## WHAT IS NEEDED
After finding the line containing "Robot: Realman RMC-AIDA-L" below, please output that line and each following one through the line containing "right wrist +", exactly as written.

## INFORMATION SUPPLIED
--------------------------------------------------
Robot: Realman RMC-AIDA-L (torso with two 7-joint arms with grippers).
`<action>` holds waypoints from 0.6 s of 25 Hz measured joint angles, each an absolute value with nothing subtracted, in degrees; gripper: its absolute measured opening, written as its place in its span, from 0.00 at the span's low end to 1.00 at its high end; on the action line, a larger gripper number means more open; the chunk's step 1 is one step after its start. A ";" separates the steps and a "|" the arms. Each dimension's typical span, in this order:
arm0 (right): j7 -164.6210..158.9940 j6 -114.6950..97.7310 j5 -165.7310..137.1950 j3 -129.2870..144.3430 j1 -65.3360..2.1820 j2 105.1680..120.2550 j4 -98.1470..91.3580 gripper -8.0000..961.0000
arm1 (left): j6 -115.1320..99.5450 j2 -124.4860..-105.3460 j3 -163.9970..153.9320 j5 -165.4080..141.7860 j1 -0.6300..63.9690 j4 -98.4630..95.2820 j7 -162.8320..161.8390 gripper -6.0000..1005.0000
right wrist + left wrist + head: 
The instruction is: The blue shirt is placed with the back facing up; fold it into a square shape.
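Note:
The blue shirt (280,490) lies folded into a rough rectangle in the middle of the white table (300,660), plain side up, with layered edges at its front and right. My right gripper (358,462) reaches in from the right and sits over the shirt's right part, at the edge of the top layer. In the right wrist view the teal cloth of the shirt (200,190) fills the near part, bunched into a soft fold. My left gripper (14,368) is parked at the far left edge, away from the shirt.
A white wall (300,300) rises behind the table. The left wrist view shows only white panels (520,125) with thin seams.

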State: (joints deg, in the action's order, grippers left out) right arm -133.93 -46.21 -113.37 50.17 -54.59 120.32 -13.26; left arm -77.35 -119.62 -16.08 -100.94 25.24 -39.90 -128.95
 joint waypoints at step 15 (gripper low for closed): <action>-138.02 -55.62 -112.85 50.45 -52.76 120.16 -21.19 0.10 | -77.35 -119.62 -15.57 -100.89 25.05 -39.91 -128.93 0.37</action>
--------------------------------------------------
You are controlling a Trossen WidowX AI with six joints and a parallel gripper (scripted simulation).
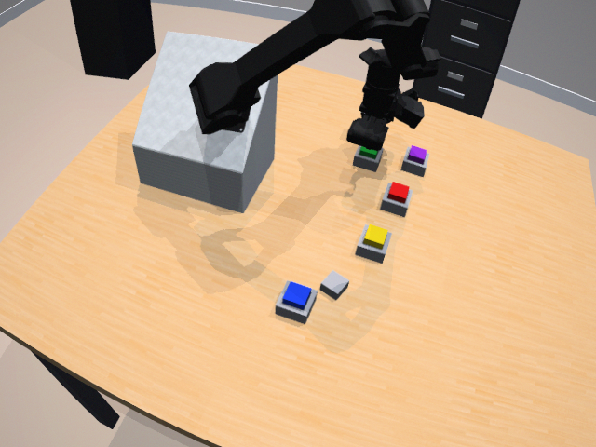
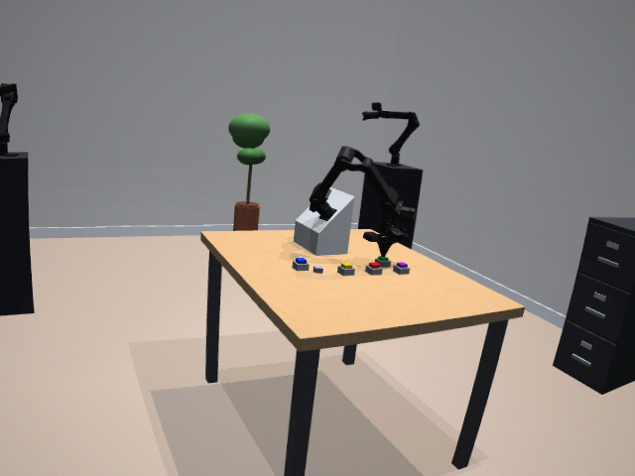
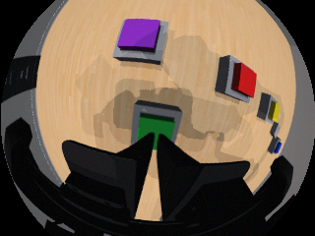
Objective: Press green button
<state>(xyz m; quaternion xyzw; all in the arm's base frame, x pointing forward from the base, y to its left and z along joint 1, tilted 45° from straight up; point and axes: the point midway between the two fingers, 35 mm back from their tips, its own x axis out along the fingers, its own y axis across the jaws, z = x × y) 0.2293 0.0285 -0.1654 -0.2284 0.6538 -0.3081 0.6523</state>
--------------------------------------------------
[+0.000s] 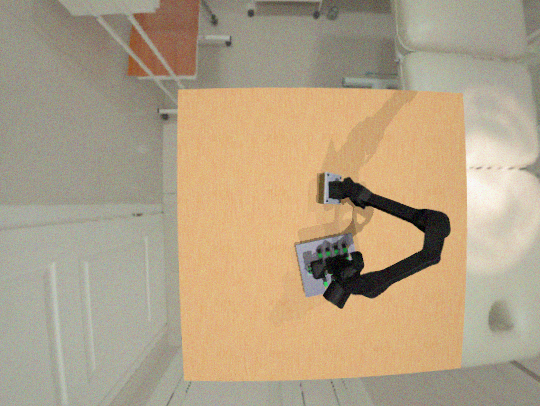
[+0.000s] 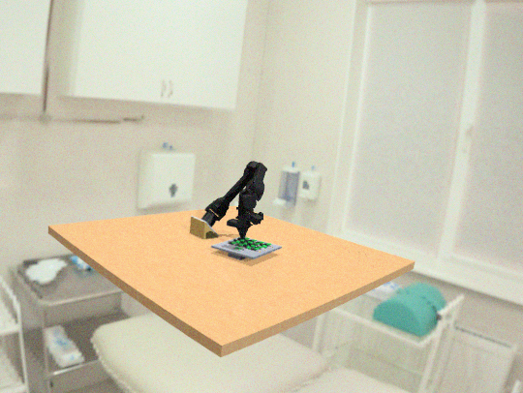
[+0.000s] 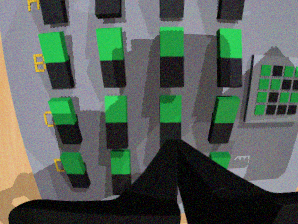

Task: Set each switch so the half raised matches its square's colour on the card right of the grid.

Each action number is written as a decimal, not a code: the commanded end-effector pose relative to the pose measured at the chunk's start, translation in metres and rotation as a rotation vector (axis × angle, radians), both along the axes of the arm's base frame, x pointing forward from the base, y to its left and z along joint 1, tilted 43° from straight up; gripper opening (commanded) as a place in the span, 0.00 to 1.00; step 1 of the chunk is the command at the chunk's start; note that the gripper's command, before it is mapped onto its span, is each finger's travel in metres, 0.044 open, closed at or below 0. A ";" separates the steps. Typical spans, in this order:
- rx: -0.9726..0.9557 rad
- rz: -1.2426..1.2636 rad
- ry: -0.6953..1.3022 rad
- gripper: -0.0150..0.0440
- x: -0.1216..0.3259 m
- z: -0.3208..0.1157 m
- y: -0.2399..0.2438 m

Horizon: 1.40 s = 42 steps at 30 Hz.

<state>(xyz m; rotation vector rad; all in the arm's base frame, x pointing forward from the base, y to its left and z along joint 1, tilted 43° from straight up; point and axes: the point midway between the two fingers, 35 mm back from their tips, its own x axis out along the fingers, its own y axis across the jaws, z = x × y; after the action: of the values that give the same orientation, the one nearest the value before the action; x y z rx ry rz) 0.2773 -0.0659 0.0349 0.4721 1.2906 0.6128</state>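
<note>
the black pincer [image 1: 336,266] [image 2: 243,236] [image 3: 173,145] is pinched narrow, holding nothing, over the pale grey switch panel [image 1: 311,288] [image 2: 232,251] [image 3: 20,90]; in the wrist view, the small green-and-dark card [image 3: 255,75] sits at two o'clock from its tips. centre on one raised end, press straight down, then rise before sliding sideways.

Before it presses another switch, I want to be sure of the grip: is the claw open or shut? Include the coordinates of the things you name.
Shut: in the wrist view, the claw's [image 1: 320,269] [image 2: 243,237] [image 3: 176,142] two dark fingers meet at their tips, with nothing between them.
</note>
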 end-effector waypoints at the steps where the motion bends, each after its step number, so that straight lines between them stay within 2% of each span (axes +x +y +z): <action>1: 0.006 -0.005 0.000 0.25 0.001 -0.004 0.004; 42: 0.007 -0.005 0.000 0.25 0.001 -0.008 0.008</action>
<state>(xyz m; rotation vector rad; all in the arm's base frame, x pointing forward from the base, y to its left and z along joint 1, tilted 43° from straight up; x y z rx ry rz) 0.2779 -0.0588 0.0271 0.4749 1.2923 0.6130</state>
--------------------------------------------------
## EXPECTED ANSWER
Robot: Realman RMC-AIDA-L (torso with two 7-joint arms with grippers).
`<action>` holds waypoints from 0.6 s of 25 Hz measured joint angles, each an absolute value with nothing subtracted, in degrees; gripper: its absolute measured opening, written as its place in its span, from 0.00 at the span's low end to 1.00 at its high end; on the action line, a larger gripper number means more open; the chunk's step 1 is one step after its start. A ";" separates the steps and a "|" the arms. Each dimension's typical span, in this order:
arm0 (right): j7 -164.6210..158.9940 j6 -114.6950..97.7310 j5 -165.7310..137.1950 j3 -129.2870..144.3430 j1 -65.3360..2.1820 j2 105.1680..120.2550 j4 -98.1470..91.3580 gripper -8.0000..961.0000
arm1 (left): j6 -115.1320..99.5450 j2 -124.4860..-105.3460 j3 -163.9970..153.9320 j5 -165.4080..141.7860 j1 -0.6300..63.9690 j4 -98.4630..95.2820 j7 -162.8320..161.8390 gripper -6.0000..1005.0000
right wrist + left wrist + head: 

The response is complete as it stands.